Work order — Could you copy word for word only the lines between the one containing "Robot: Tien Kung" and the end of the listing below, both included, and leave out the pictures?

####

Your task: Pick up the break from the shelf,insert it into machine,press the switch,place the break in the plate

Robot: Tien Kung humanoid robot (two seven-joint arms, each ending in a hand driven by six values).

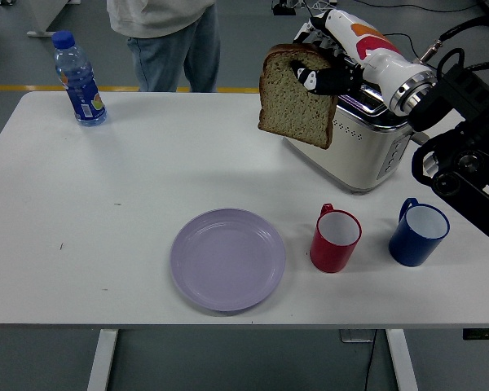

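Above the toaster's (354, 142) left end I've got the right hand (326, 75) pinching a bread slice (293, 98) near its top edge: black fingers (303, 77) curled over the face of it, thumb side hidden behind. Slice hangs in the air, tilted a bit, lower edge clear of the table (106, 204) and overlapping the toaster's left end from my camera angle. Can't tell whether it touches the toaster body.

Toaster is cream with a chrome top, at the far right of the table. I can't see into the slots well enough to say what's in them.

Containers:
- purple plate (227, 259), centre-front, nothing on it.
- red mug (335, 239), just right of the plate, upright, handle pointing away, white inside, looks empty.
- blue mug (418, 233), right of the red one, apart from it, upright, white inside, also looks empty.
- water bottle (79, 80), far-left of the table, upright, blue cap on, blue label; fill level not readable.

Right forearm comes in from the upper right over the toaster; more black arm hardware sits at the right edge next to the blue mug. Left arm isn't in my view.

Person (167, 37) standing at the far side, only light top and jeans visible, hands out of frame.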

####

Output of the exercise —
Robot: Tien Kung humanoid robot (two seven-joint arms, each ending in a hand driven by six values).


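Above the toaster's (354, 142) left end I've got the right hand (326, 75) pinching a bread slice (293, 98) near its top edge: black fingers (303, 77) curled over the face of it, thumb side hidden behind. Slice hangs in the air, tilted a bit, lower edge clear of the table (106, 204) and overlapping the toaster's left end from my camera angle. Can't tell whether it touches the toaster body.

Toaster is cream with a chrome top, at the far right of the table. I can't see into the slots well enough to say what's in them.

Containers:
- purple plate (227, 259), centre-front, nothing on it.
- red mug (335, 239), just right of the plate, upright, handle pointing away, white inside, looks empty.
- blue mug (418, 233), right of the red one, apart from it, upright, white inside, also looks empty.
- water bottle (79, 80), far-left of the table, upright, blue cap on, blue label; fill level not readable.

Right forearm comes in from the upper right over the toaster; more black arm hardware sits at the right edge next to the blue mug. Left arm isn't in my view.

Person (167, 37) standing at the far side, only light top and jeans visible, hands out of frame.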

With that, the output is complete.